=== WHAT NEEDS TO BE DONE ===
Full transcription, minus images: write out the listing below exactly as it appears.

=== THE DATA ===
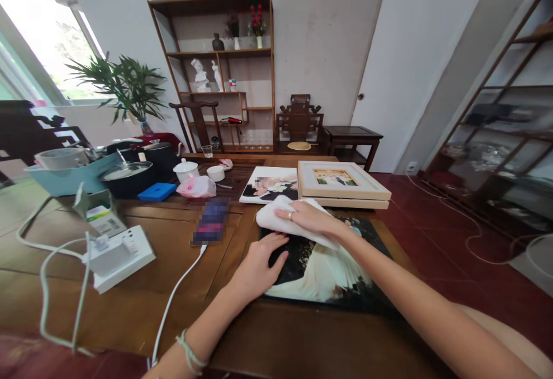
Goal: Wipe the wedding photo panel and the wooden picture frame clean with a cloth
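A large dark photo panel (319,272) with a pale flowing gown on it lies flat on the wooden table (207,315). My right hand (305,218) grips a white cloth (276,212) and presses it on the panel's far left part; the cloth hides that area. At the panel's left edge rests my left hand (263,261), fingers stretched out and thumb apart, holding nothing. Just beyond the cloth are a white-edged photo print (270,186) and stacked light wood picture frames (345,180).
Left of the panel lie a phone (211,223) with a white cable (177,287), a white power strip (125,258) and an opened small box (101,212). Farther back stand a blue bin (69,174), a dark pan (127,177), a lidded white cup (185,169) and a pink-white packet (196,187).
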Tool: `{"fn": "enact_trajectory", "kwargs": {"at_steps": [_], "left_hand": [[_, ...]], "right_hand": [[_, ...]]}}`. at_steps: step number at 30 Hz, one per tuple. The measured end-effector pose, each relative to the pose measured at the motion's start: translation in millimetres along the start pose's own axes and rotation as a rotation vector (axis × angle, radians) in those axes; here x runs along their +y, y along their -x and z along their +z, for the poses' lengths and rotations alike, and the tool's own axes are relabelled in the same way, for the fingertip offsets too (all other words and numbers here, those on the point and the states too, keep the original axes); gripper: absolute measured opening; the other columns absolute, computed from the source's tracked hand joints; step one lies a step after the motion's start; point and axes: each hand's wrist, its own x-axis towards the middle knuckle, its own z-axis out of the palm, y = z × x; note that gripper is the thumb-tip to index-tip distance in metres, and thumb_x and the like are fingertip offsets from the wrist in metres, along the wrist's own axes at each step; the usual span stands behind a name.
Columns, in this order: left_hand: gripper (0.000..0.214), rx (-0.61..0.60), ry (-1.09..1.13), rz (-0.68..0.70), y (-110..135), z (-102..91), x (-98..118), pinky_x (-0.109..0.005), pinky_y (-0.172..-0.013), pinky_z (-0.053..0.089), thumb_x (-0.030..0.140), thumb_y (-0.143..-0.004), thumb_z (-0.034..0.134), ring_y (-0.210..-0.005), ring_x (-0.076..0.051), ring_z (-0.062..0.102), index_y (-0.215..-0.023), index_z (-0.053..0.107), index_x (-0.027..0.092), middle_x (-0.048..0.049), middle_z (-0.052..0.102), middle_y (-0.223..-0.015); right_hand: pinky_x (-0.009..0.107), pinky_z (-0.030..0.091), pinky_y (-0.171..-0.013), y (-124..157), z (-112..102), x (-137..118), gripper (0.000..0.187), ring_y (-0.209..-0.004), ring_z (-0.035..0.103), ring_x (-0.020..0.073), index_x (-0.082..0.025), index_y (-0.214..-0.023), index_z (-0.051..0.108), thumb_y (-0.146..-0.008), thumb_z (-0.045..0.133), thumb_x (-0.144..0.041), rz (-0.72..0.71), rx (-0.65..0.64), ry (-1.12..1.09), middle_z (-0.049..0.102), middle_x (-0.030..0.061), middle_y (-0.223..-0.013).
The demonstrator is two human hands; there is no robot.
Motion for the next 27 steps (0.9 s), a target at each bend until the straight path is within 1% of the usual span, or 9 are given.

=== FINISHED TASK ===
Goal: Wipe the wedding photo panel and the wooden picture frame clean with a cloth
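A large dark photo panel (319,272) with a pale flowing gown on it lies flat on the wooden table (207,315). My right hand (305,218) grips a white cloth (276,212) and presses it on the panel's far left part; the cloth hides that area. At the panel's left edge rests my left hand (263,261), fingers stretched out and thumb apart, holding nothing. Just beyond the cloth are a white-edged photo print (270,186) and stacked light wood picture frames (345,180).
Left of the panel lie a phone (211,223) with a white cable (177,287), a white power strip (125,258) and an opened small box (101,212). Farther back stand a blue bin (69,174), a dark pan (127,177), a lidded white cup (185,169) and a pink-white packet (196,187).
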Tool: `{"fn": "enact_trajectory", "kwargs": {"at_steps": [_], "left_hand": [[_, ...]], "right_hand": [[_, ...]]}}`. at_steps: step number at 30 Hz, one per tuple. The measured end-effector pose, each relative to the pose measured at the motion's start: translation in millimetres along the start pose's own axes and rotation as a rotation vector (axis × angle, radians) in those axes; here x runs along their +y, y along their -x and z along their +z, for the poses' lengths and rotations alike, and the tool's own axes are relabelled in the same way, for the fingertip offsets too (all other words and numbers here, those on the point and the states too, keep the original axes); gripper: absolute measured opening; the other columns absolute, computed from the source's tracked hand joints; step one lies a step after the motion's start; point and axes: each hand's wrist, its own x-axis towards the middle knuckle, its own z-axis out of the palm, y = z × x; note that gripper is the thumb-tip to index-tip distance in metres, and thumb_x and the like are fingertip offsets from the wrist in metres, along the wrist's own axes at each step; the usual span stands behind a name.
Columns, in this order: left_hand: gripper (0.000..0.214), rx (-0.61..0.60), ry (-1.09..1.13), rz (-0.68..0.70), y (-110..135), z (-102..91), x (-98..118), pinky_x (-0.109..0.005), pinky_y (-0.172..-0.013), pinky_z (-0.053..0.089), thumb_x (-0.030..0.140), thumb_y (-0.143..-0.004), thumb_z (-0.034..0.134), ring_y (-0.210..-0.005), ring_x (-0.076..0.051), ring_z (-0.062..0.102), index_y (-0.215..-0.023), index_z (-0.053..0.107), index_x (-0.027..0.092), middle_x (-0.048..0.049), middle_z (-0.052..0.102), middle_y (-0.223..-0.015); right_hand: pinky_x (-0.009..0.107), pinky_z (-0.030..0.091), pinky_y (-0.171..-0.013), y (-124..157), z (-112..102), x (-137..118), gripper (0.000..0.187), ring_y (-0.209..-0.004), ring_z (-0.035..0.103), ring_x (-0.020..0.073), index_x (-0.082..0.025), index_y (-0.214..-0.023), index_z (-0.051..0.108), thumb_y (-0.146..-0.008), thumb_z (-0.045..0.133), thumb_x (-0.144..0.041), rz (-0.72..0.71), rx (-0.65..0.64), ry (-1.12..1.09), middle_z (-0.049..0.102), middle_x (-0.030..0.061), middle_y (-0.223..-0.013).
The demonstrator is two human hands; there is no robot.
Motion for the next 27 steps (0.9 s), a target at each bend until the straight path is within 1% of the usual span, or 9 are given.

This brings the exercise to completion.